Problem details:
Starting at the line that contains "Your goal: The" and ending at the line that contains "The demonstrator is", the lines below are to be given again exactly, with nothing added.

Data excerpts:
■ ■ ■ ■ ■

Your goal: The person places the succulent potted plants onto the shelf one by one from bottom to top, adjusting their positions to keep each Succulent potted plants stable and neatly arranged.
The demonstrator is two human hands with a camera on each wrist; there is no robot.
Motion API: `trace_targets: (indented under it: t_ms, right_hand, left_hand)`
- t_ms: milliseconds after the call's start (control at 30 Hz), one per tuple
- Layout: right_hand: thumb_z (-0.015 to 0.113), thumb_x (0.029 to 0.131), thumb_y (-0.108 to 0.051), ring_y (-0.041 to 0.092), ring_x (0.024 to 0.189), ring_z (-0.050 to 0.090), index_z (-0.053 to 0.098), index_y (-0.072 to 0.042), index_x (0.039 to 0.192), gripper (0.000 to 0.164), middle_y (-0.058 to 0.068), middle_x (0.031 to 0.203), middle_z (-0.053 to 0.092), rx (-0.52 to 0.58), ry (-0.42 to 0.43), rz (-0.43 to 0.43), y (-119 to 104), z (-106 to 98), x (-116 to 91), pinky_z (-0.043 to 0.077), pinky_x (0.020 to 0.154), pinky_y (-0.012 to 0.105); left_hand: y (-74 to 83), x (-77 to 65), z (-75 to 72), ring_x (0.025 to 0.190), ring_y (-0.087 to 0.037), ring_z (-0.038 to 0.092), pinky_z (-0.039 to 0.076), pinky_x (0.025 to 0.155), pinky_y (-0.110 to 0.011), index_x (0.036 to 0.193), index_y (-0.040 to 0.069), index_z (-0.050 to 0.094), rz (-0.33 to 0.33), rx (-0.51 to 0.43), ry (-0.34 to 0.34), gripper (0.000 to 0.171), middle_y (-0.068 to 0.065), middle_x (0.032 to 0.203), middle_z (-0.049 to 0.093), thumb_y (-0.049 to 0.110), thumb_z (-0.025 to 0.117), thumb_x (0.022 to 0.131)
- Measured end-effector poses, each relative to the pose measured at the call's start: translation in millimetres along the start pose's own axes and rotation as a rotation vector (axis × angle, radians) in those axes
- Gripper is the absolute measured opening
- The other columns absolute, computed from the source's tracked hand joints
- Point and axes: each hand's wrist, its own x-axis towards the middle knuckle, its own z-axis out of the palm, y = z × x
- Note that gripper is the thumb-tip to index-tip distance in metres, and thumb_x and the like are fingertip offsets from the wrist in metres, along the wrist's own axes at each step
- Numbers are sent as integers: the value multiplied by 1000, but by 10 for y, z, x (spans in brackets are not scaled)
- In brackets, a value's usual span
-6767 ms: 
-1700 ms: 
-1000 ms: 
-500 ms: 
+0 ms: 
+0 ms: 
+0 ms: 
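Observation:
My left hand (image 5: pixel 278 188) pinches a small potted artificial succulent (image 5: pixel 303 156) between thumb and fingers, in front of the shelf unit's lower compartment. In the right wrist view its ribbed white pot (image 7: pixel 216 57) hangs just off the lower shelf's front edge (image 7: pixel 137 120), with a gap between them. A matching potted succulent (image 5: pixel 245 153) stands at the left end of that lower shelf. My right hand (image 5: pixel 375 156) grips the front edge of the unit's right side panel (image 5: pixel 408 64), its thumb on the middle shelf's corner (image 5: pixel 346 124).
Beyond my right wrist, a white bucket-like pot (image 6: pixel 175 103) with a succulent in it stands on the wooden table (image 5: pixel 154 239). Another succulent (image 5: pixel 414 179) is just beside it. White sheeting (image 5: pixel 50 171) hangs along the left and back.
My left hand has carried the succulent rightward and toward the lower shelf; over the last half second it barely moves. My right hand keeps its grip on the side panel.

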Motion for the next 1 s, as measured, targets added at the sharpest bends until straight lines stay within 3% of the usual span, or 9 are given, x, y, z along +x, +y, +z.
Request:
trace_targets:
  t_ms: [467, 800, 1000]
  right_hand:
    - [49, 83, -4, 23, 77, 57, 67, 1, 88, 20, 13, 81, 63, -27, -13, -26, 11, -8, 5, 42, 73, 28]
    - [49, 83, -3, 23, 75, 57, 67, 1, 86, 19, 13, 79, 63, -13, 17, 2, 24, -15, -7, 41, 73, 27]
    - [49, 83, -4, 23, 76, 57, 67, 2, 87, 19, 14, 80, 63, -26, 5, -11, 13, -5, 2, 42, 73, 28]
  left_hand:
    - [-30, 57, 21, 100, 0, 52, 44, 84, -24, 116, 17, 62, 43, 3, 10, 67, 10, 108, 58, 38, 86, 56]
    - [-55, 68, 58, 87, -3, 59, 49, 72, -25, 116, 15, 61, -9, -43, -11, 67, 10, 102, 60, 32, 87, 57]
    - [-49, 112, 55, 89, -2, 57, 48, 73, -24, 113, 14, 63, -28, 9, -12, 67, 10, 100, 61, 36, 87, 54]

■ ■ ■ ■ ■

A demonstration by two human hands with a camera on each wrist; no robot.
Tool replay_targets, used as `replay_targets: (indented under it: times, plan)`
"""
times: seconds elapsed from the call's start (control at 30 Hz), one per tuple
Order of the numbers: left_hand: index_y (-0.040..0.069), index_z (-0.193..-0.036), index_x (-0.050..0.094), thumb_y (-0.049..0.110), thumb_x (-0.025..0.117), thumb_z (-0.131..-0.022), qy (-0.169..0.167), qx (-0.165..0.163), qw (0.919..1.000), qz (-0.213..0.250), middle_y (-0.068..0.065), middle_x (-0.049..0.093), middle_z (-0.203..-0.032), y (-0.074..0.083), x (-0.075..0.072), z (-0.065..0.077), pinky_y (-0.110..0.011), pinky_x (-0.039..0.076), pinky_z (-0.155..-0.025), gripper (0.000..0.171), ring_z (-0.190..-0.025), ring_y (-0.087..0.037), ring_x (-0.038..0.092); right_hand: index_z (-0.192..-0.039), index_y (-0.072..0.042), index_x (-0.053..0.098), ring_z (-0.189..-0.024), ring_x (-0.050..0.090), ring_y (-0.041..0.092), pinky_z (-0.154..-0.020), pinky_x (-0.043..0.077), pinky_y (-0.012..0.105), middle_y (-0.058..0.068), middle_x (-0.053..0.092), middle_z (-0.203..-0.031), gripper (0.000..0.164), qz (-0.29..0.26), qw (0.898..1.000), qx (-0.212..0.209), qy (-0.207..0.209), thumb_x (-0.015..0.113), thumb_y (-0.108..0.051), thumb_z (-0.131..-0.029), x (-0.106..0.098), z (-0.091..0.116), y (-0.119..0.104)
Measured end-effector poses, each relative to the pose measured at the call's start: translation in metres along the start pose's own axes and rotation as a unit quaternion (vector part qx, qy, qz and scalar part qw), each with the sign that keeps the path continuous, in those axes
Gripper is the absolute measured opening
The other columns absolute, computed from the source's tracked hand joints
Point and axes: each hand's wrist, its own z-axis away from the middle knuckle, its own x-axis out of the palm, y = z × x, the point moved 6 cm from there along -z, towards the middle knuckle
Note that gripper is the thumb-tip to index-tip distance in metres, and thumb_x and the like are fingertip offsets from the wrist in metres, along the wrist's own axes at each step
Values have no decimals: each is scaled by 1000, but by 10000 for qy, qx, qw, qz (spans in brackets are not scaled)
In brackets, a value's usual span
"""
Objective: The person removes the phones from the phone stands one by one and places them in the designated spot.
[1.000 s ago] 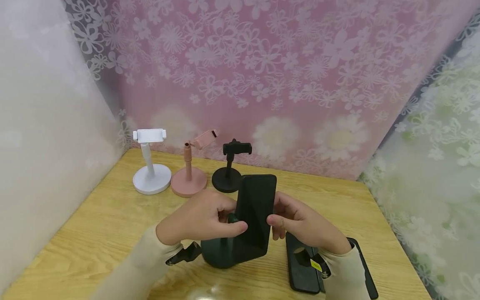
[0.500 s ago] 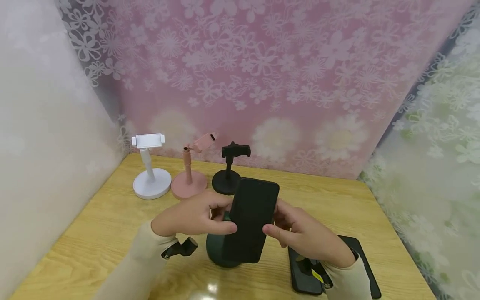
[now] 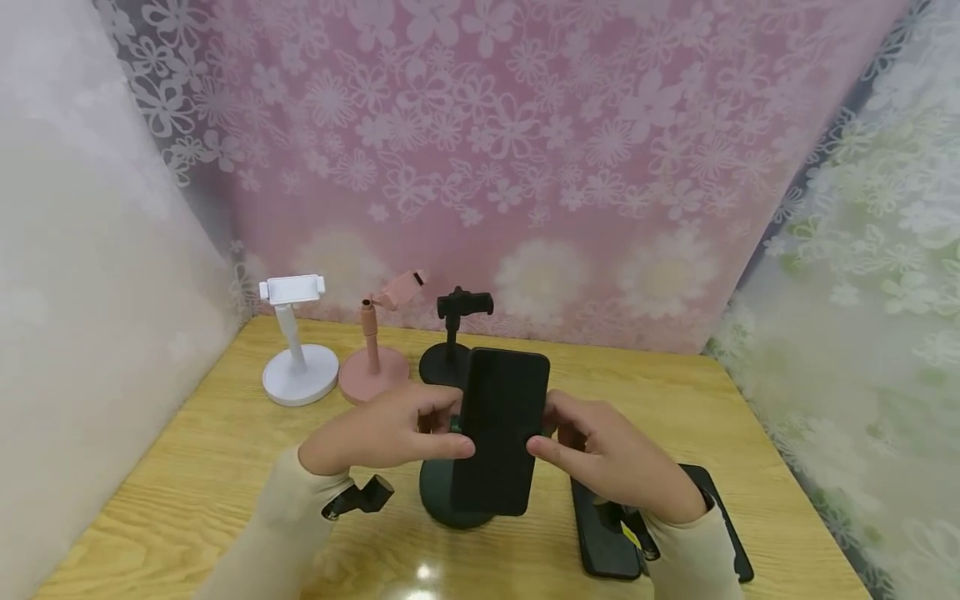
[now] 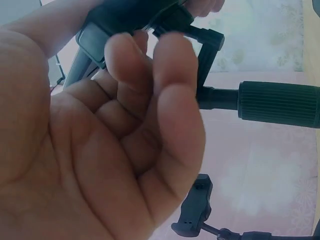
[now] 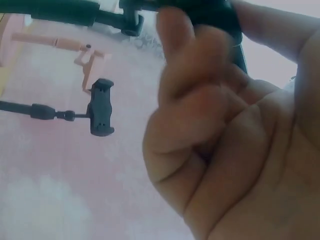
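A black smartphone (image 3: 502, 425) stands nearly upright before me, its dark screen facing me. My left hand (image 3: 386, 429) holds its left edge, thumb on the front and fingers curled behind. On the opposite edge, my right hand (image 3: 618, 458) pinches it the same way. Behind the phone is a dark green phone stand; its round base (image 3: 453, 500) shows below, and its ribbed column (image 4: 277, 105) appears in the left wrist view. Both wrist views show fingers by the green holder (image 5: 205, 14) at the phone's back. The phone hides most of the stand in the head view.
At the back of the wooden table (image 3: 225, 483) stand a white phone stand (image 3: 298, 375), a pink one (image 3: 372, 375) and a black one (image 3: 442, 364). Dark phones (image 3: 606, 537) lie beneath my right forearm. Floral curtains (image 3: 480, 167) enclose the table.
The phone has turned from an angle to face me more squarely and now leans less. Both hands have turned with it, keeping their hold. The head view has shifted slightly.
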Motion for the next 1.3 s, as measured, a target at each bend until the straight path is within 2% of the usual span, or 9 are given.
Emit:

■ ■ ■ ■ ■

Response:
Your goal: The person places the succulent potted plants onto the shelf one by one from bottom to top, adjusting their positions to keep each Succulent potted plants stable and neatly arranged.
The demonstrator is two human hands with a camera on each wrist; there is no robot.

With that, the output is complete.